The lines to repeat are those below from the one containing "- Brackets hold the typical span" down to the one containing "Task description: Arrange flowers", both included; reproduce them exactly and nothing else.

**** Data listing ****

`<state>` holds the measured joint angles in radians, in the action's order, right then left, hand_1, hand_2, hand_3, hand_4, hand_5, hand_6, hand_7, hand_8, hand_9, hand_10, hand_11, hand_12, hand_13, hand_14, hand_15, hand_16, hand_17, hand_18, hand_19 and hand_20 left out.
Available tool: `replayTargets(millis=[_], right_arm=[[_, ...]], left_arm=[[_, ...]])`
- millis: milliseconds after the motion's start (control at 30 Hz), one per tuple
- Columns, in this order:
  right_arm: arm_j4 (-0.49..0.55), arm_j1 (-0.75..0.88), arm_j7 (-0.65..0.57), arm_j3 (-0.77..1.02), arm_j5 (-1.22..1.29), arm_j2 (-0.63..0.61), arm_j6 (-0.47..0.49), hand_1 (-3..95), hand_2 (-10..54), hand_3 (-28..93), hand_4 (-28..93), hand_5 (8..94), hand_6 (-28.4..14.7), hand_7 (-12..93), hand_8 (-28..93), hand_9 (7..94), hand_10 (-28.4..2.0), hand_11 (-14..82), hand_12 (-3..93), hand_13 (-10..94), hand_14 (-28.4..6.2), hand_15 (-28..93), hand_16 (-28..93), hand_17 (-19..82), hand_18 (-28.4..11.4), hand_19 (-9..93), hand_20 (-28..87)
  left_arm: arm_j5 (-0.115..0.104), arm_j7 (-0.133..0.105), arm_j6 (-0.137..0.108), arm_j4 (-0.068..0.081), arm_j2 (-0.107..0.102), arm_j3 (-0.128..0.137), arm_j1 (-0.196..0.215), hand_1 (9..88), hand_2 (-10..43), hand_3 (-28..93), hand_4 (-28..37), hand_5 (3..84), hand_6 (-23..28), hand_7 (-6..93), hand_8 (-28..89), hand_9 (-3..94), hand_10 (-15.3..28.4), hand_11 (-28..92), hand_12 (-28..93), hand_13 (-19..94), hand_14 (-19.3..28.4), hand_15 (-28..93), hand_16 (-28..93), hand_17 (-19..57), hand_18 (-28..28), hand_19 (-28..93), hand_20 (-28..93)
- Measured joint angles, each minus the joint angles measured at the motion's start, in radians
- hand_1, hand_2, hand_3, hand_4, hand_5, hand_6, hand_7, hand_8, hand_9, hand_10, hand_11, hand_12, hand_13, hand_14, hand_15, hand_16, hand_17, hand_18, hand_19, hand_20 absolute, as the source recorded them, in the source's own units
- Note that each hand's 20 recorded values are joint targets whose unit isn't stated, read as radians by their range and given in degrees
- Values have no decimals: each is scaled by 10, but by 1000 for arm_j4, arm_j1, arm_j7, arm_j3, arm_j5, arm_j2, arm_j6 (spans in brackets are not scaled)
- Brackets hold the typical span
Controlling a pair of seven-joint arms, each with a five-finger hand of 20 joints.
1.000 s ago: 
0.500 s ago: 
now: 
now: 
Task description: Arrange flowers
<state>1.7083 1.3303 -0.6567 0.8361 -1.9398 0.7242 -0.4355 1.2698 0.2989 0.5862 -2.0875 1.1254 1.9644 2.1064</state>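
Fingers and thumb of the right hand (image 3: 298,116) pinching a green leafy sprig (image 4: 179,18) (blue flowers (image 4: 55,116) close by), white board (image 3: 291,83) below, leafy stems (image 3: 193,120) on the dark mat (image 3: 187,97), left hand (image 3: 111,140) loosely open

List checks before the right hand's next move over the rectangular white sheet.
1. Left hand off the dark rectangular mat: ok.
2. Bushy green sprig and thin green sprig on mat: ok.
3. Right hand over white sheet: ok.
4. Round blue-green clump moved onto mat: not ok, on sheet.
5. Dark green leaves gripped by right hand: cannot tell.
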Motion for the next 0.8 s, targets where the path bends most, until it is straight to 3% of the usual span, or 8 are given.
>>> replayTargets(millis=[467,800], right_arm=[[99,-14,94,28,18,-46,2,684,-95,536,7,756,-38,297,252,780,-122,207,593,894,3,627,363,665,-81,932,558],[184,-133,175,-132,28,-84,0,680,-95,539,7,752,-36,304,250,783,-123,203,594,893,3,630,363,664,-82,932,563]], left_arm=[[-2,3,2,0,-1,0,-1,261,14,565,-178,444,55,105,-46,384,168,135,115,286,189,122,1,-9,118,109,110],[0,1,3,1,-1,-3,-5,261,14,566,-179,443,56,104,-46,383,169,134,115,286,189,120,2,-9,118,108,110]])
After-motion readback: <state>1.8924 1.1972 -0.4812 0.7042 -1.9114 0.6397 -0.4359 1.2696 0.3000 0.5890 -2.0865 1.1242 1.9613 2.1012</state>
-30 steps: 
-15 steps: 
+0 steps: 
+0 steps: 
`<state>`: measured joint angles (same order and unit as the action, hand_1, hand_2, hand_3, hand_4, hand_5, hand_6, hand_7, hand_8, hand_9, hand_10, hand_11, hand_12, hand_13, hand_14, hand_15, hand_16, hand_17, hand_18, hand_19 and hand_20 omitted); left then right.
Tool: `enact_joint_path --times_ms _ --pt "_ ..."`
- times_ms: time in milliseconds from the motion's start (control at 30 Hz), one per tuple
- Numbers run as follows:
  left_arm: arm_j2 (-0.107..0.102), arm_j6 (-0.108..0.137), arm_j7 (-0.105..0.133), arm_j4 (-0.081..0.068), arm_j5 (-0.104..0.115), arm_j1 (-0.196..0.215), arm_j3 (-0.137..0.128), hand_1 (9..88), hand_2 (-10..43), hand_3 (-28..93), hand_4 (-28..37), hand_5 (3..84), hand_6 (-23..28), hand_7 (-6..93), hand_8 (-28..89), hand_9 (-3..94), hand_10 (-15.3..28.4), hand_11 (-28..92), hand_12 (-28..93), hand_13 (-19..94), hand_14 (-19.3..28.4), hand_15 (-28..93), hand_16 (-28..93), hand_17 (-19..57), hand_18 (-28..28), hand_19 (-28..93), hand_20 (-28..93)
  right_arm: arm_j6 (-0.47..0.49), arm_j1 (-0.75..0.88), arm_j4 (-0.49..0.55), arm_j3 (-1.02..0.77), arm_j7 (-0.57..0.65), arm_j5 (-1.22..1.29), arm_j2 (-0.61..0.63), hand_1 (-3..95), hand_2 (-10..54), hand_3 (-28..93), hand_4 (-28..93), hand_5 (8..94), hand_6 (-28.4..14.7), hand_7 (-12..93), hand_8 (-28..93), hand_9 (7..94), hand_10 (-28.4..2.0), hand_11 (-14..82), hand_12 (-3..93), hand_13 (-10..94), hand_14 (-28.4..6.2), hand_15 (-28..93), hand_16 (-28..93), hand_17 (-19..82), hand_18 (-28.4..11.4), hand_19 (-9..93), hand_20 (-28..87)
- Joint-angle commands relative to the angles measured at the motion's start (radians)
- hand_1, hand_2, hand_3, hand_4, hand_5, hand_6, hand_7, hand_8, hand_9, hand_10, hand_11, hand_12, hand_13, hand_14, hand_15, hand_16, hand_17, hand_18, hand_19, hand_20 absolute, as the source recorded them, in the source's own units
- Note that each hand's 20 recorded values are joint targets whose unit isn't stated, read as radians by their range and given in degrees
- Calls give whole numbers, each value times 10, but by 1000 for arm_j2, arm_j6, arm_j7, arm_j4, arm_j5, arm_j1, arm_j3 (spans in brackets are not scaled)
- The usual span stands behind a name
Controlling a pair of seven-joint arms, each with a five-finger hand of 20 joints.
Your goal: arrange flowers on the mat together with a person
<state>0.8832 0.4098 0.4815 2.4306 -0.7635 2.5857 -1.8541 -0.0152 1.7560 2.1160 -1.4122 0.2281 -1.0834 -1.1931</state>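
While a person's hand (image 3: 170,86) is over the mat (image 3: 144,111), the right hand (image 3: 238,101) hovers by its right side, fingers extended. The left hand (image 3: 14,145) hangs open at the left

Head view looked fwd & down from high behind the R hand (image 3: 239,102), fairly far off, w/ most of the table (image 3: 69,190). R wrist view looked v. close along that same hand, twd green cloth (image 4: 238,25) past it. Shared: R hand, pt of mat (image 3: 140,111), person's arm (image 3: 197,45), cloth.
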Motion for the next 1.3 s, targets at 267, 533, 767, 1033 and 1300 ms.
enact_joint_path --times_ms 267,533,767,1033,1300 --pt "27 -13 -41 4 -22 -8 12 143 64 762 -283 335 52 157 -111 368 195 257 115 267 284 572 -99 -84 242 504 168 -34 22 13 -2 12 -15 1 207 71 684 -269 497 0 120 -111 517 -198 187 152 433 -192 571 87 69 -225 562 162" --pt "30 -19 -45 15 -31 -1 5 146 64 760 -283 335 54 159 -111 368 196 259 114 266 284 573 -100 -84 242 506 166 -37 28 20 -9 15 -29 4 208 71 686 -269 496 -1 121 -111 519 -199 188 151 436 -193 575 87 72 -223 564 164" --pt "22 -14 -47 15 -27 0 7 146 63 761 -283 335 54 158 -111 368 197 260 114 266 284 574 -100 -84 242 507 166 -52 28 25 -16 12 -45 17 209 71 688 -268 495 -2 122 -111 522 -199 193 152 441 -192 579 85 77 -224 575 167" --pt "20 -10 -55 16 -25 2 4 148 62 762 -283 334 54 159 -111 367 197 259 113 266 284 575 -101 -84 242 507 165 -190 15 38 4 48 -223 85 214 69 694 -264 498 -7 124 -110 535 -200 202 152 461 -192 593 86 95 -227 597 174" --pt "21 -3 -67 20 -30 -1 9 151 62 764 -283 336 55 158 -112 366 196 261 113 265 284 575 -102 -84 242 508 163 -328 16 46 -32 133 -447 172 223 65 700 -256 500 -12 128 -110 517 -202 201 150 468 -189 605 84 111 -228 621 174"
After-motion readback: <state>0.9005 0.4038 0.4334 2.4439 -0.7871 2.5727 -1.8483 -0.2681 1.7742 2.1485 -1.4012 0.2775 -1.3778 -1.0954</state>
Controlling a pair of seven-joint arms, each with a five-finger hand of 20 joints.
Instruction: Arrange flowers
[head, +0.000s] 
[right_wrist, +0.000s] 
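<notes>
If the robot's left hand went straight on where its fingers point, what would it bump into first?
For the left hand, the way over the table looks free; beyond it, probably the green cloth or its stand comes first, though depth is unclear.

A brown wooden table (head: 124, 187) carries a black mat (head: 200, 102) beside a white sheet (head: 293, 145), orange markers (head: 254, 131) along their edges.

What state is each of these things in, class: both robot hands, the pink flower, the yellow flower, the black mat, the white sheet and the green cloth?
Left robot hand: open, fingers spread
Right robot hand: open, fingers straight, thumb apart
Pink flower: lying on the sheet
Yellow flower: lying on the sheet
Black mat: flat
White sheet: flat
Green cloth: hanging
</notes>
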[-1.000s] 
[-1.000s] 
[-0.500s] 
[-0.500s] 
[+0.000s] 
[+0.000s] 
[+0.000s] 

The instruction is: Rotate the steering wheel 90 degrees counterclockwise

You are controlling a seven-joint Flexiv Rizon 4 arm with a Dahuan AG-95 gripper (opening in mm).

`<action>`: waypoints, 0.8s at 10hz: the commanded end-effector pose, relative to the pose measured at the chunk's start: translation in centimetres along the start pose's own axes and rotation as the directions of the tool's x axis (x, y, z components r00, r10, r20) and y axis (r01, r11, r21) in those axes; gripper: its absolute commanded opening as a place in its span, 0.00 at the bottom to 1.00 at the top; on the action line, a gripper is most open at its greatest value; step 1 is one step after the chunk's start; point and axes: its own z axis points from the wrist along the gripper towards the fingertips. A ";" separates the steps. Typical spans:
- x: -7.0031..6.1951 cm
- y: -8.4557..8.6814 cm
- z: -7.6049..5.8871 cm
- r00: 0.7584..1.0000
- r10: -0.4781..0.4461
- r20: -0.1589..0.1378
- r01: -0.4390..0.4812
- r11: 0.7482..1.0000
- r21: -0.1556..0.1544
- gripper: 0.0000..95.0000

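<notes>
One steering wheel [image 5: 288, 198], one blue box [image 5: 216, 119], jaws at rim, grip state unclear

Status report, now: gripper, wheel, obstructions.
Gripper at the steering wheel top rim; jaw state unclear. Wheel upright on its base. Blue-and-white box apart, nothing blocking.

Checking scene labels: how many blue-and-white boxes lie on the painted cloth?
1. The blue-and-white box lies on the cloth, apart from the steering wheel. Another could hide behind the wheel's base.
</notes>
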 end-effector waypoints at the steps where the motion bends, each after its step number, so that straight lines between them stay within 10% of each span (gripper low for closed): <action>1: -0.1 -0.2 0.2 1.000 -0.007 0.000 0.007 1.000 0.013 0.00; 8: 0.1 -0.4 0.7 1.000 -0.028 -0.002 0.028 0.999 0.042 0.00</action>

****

Task solution –
- Brackets hold the typical span
Controlling a pair of seven-joint arms, each with a five-finger hand of 20 joints.
1.000 s ago: 
0.500 s ago: 
now: 
now: 
Task description: Arrange flowers

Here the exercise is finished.